### STUDY MATERIAL

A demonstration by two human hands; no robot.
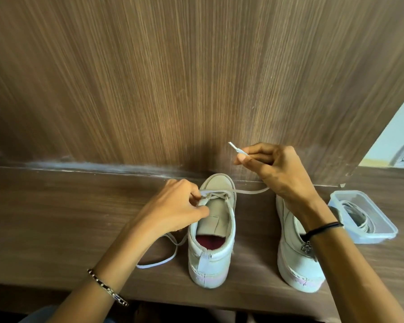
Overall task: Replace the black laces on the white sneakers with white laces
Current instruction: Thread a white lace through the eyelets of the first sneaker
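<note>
Lower right, a clear tub (pixel 385 234) on the table (pixel 56 217) holds coiled laces (pixel 359 216). At centre, the left grip (pixel 180 206) pinches the sneaker (pixel 210 252) at its eyelets; the right grip (pixel 278 169) pinches the lace (pixel 252 191) by its tip.

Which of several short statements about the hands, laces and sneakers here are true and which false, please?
1. The right hand pinches the white lace near its tip. True.
2. The left hand hangs idle, holding nothing. False: it grips the left sneaker at the eyelets.
3. The left sneaker is laced to the top. False: only the eyelets nearest the toe are laced.
4. The plastic container sits right of the right sneaker. True.
</note>
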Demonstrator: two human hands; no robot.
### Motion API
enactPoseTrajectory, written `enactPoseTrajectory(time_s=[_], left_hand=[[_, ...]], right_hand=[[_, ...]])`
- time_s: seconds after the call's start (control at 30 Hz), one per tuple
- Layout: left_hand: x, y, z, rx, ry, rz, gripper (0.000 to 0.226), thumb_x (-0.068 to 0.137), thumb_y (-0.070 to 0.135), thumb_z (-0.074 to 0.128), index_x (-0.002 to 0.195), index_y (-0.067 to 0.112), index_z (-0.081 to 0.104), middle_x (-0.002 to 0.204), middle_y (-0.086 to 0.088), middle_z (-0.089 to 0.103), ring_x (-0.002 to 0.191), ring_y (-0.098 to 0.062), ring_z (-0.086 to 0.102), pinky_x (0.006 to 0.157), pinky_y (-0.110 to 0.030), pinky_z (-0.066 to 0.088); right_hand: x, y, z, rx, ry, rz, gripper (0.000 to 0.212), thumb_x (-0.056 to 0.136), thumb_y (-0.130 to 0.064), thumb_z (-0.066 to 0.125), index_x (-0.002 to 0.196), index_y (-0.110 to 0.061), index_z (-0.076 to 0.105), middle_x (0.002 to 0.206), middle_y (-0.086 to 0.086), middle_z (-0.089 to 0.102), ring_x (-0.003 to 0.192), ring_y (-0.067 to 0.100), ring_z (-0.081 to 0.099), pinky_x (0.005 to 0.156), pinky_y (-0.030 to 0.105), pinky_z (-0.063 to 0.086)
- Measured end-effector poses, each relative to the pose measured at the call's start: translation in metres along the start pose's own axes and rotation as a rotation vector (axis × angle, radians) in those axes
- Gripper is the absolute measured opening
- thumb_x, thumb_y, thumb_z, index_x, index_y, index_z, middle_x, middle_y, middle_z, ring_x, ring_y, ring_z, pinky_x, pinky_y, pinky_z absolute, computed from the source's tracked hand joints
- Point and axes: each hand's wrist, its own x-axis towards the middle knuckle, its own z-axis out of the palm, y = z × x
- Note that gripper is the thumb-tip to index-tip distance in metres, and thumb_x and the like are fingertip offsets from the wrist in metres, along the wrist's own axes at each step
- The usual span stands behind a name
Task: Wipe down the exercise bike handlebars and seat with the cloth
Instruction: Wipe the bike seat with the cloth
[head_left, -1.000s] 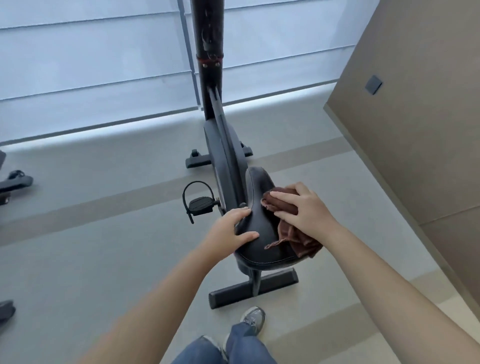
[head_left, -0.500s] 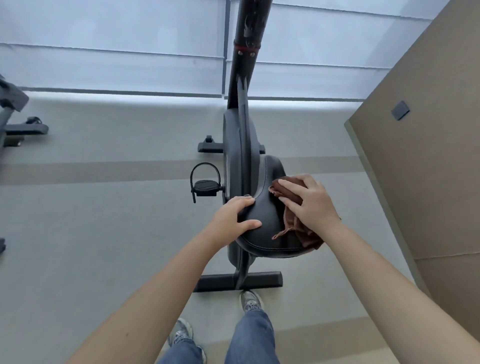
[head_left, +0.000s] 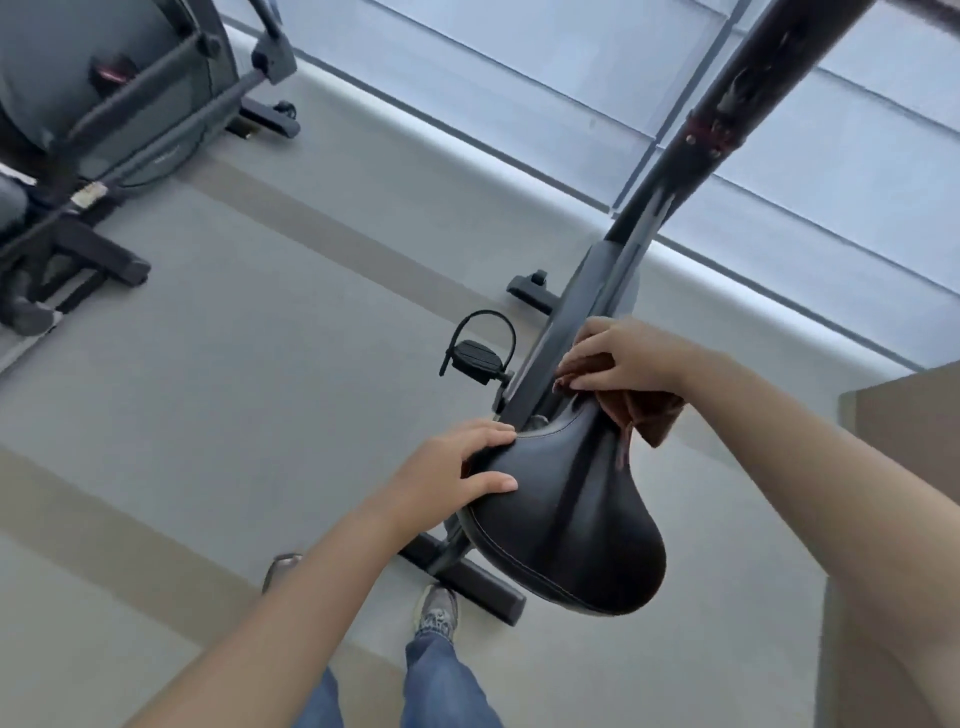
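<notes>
The exercise bike's black padded seat fills the lower middle of the head view. My left hand grips its left edge, fingers over the rim and thumb on top. My right hand holds a brown cloth bunched at the narrow nose of the seat, with cloth ends hanging down on the right. The bike's black frame post rises to the upper right. The handlebars are out of view.
A pedal with strap sticks out left of the frame. The bike's rear floor bar lies by my shoes. Another exercise machine stands at the upper left. A brown wall panel is at the right.
My right hand slid the cloth forward from the seat's right side to its nose. The camera tilted and swung left, bringing the other machine into view. My left hand kept its grip.
</notes>
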Motion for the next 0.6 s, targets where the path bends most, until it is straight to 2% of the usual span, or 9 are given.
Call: enactPoseTrajectory(time_s=[0.1,0.27,0.3,0.4,0.53,0.6], left_hand=[[-0.008,-0.001,0.007,-0.039,0.107,-0.019,0.040,0.077,0.027,0.071,0.116,0.024,0.060,0.115,0.028,0.049,0.110,0.012,0.043,0.097,-0.010,0.033],[-0.023,-0.002,0.023,-0.111,0.293,-0.026,0.040,0.076,0.025,0.072,0.114,0.026,0.060,0.120,0.015,0.054,0.112,0.008,0.045,0.096,-0.014,0.036],[-0.025,-0.002,0.025,-0.128,0.321,-0.035,0.040,0.076,0.025,0.072,0.114,0.026,0.059,0.120,0.014,0.054,0.112,0.007,0.046,0.096,-0.014,0.037],[-0.033,-0.002,0.030,-0.173,0.362,-0.058,0.042,0.075,0.024,0.073,0.114,0.030,0.058,0.121,0.016,0.052,0.112,0.005,0.047,0.092,-0.012,0.039],[-0.038,-0.004,0.031,-0.196,0.394,-0.060,0.045,0.073,0.024,0.074,0.113,0.034,0.057,0.120,0.018,0.052,0.111,0.004,0.048,0.088,-0.011,0.041],[-0.043,-0.006,0.033,-0.195,0.431,-0.076,0.044,0.070,0.031,0.074,0.111,0.035,0.057,0.117,0.018,0.053,0.109,0.001,0.050,0.086,-0.014,0.044]], right_hand=[[0.017,-0.006,-0.010,-0.042,-0.174,-0.076,0.026,0.082,-0.045,0.061,0.107,-0.039,0.065,0.108,-0.008,0.054,0.101,0.013,0.053,0.082,0.024,0.035],[0.020,-0.021,-0.006,-0.003,-0.260,-0.236,0.027,0.080,-0.045,0.064,0.107,-0.042,0.065,0.097,-0.023,0.055,0.094,0.000,0.053,0.073,0.005,0.033],[0.021,-0.027,-0.002,0.013,-0.275,-0.279,0.028,0.080,-0.045,0.064,0.108,-0.043,0.065,0.097,-0.023,0.056,0.093,-0.001,0.052,0.076,0.004,0.034],[0.023,-0.035,0.002,0.064,-0.314,-0.327,0.032,0.079,-0.044,0.066,0.111,-0.043,0.063,0.105,-0.015,0.060,0.097,0.000,0.054,0.086,0.016,0.039],[0.022,-0.021,-0.014,0.080,-0.399,-0.303,0.031,0.077,-0.038,0.070,0.103,-0.053,0.062,0.099,-0.028,0.056,0.093,-0.011,0.052,0.078,0.002,0.035],[0.022,-0.018,-0.016,0.078,-0.382,-0.275,0.028,0.076,-0.039,0.070,0.098,-0.056,0.062,0.098,-0.028,0.057,0.093,-0.008,0.053,0.077,0.004,0.035]])
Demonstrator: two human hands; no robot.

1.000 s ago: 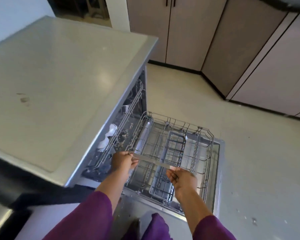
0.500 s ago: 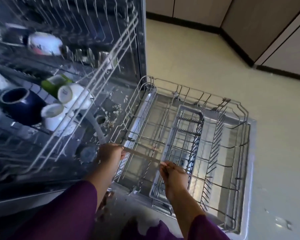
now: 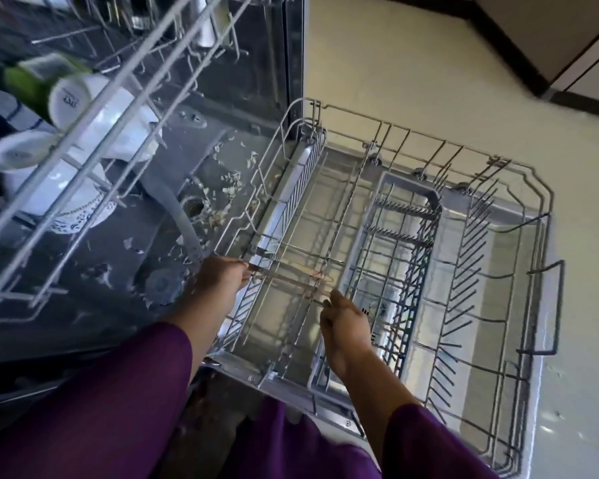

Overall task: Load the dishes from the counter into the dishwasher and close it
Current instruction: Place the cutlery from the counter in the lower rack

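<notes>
My left hand (image 3: 218, 283) and right hand (image 3: 343, 323) each pinch one end of a thin, flat utensil (image 3: 291, 284). It's pale and blurry, so I can't tell what kind. Its long axis runs hand to hand, over the lower rack (image 3: 467, 271) right under them. White cups (image 3: 118, 126) sit up-left of my left hand.

The left grip (image 3: 222, 281) and the right grip (image 3: 343, 323) each pinch one end of a thin, flat strip (image 3: 291, 276), too blurred to name. They hold it nearly level just above the near-left part of the pulled-out lower rack (image 3: 471, 264), left of the grey cutlery basket (image 3: 405, 188). Farther left, the upper rack (image 3: 125, 108) carries tipped white cups (image 3: 70, 95) and a green cup (image 3: 32, 77), with food scraps (image 3: 222, 188) strewn on the dishwasher floor below it, and purple sleeves (image 3: 101, 409) fill the near edge.
</notes>
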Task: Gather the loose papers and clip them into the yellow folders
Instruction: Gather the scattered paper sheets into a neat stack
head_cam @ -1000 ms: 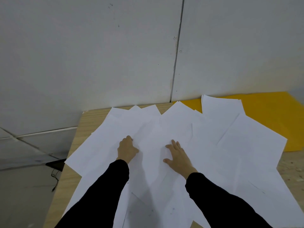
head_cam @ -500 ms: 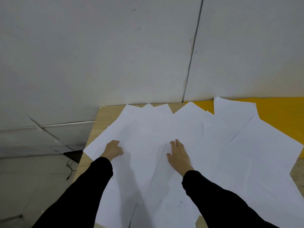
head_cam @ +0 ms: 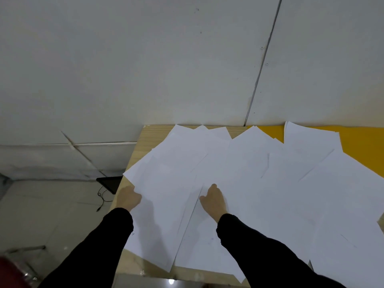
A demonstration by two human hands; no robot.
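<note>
Checking the left side first: my left hand is at the left edge of the wooden table, against the outer border of the loose papers. Its fingertips disappear at the border of the outermost sheet, so I cannot tell whether they pinch it or only touch it. My right hand lies palm down on the sheets near the middle of the spread, fingers relaxed, gripping nothing. Both arms are in black sleeves.

The papers overlap in a fan that covers nearly the whole tabletop. The yellow folder lies at the far right against the wall, with several sheets lying over its near and left parts. I cannot tell whether it is one folder or more.

Surroundings: a panel seam runs down the wall to the table's back edge. On the floor, left of the table, is a flat black device with a thin cable trailing from it. A dark red object, blurred, sits at the lower left corner.

Edges: the outermost sheet's corner reaches the table's left edge, just beyond my left hand. Bare wood shows along the far left corner and in a strip at the near edge. A sheet corner pokes past the near edge between my arms.
</note>
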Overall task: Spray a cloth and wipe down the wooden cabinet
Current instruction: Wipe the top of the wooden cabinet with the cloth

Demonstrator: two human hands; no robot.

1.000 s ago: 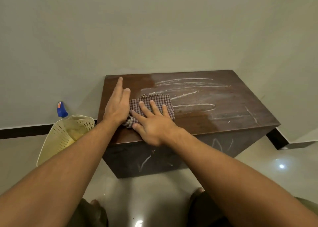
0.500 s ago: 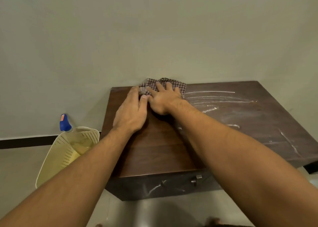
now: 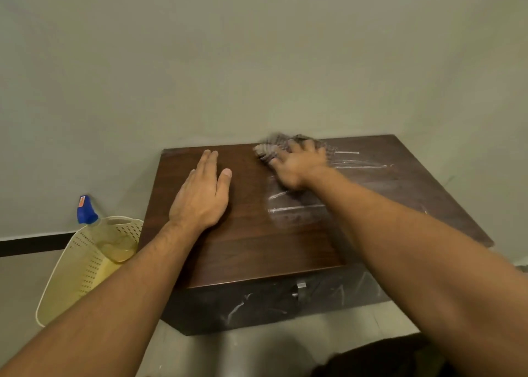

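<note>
A low dark wooden cabinet (image 3: 257, 251) stands against the wall. Its left half looks clean; white dusty streaks cover the right half and the front. My right hand (image 3: 300, 165) presses a checked cloth (image 3: 271, 146) flat on the top near the back edge, blurred by motion. My left hand (image 3: 203, 196) lies flat, palm down, on the left part of the top, holding nothing. A spray bottle (image 3: 114, 239) with a blue nozzle and yellowish liquid leans in a basket to the left.
A cream perforated plastic basket (image 3: 77, 274) sits on the floor against the cabinet's left side. A plain wall rises right behind the cabinet, with a dark skirting strip (image 3: 31, 245) at the left. A small metal handle (image 3: 300, 286) sticks out of the cabinet front.
My right hand has slid the cloth from the front to the back edge, then rightwards along it. My left hand has come off the cloth and rests flat further left.
</note>
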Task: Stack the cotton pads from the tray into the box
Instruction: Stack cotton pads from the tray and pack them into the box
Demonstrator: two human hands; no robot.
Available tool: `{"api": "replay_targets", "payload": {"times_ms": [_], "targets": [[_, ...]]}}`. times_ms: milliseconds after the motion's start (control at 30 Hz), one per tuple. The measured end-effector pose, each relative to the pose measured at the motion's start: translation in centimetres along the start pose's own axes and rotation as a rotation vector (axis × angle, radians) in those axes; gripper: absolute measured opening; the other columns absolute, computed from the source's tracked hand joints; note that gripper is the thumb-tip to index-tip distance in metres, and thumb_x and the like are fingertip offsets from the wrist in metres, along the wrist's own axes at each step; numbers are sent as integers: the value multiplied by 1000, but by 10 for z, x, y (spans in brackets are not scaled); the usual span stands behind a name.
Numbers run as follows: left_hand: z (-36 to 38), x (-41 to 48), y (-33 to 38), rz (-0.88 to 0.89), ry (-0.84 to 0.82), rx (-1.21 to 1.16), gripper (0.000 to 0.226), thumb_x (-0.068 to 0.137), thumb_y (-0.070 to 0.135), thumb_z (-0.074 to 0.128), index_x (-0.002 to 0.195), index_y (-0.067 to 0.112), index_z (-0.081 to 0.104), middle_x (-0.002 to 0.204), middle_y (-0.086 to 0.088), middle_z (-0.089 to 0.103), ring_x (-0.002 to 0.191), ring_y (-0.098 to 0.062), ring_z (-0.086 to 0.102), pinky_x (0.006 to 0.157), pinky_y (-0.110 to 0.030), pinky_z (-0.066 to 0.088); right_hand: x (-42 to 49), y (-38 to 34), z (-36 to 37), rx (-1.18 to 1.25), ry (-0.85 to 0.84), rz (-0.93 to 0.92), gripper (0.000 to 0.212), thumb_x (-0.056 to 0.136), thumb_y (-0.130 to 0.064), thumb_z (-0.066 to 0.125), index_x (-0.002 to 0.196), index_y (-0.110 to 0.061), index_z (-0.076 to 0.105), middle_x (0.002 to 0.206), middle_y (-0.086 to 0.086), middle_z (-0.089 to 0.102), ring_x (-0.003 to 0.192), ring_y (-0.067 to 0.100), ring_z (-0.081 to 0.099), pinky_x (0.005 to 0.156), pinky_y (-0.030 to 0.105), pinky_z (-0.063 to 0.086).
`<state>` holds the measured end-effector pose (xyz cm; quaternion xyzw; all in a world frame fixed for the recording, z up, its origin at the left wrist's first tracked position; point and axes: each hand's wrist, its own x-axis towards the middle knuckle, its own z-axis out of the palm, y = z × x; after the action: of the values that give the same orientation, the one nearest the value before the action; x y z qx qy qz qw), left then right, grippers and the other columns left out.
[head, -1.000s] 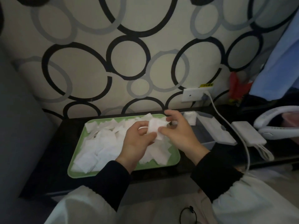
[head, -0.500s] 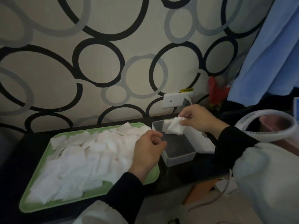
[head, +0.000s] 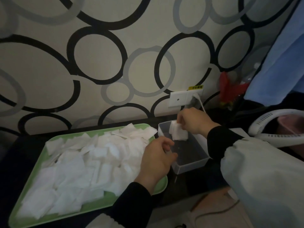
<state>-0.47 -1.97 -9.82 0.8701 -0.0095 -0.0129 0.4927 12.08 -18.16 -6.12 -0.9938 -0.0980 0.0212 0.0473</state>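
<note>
A green tray (head: 29, 204) on the dark shelf holds a loose heap of several white square cotton pads (head: 85, 163). To its right stands a clear plastic box (head: 192, 165) with a dark bottom. My right hand (head: 194, 120) pinches a small bunch of cotton pads (head: 178, 134) and holds it inside the far end of the box. My left hand (head: 156, 158) hovers over the tray's right edge beside the box, fingers loosely curled, with nothing seen in it.
A patterned wall rises right behind the shelf, with a white socket plate (head: 179, 100) and a plugged cable. A white curved appliance (head: 276, 129) lies at the right. Blue cloth (head: 279, 66) hangs at the upper right, with a red object (head: 230, 89) beside it.
My right hand carried the pads from above the tray over to the box and lowered them into its far end. My left hand let go and stayed by the tray's right edge.
</note>
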Motion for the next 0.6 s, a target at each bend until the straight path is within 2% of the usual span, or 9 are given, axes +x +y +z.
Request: {"api": "replay_targets", "payload": {"times_ms": [200,367,500,600], "targets": [[-18,-6,-2,23,54,-60,20,87,17,74,101,29,66,91,13,66,67,-2,55,61,-9,41,-22,1,-1,72,120,82,22,91,-23,57,107,-37,61,105,-1,67,93,20,64,83,43,55],[-54,-18,-10,27,125,-46,15,88,17,72,95,30,69,90,13,68,66,0,56,66,-10,41,-65,-25,-28,303,165,24,23,88,-19,66,109,-27,68,96,-7,70,96,15,65,87,39,55],[-86,-38,-23,-10,170,11,13,87,15,70,90,28,71,88,11,69,69,-2,56,61,-6,39,-105,-78,-36,471,161,-74,13,88,-20,70,101,-23,71,92,-9,69,82,3,62,71,20,50],[-106,-51,-34,-29,192,47,15,87,14,69,87,29,71,87,11,69,69,-3,56,59,-7,37,-117,-112,-20,549,35,-95,11,89,-17,68,99,-21,70,96,-3,71,86,10,65,77,22,52]]}}
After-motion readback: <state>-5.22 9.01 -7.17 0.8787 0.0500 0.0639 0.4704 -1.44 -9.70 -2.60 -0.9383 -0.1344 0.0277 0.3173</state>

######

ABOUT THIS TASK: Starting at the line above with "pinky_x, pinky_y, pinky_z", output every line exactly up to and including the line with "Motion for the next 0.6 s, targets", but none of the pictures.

FINAL ANSWER:
- thumb_x, thumb_y, thumb_z, index_x, index_y, index_z, middle_x, middle_y, middle_z, ring_x, ring_y, ring_z, pinky_x, pinky_y, pinky_z absolute, computed from the source's tracked hand joints
- Point and axes: each hand's wrist, its own x-axis towards the middle knuckle, its own z-axis out of the palm, y = z × x
- Note that gripper is the thumb-tip to index-tip distance in metres, and thumb_x and the like are fingertip offsets from the wrist in metres, along the wrist's own axes at each step
- The usual span stands behind a name
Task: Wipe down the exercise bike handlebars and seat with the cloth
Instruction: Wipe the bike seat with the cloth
[head_left, -1.000s] 
[head_left, -0.500s] 
[head_left, +0.000s] 
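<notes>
The exercise bike's black padded seat fills the lower middle of the head view. My left hand grips its left edge, fingers over the rim and thumb on top. My right hand holds a brown cloth bunched at the narrow nose of the seat, with cloth ends hanging down on the right. The bike's black frame post rises to the upper right. The handlebars are out of view.
A pedal with strap sticks out left of the frame. The bike's rear floor bar lies by my shoes. Another exercise machine stands at the upper left. A brown wall panel is at the right.
My right hand slid the cloth forward from the seat's right side to its nose. The camera tilted and swung left, bringing the other machine into view. My left hand kept its grip.
</notes>
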Motion for the next 0.6 s, targets where the path bends most, until it is straight to 2% of the usual span, or 9 are given.

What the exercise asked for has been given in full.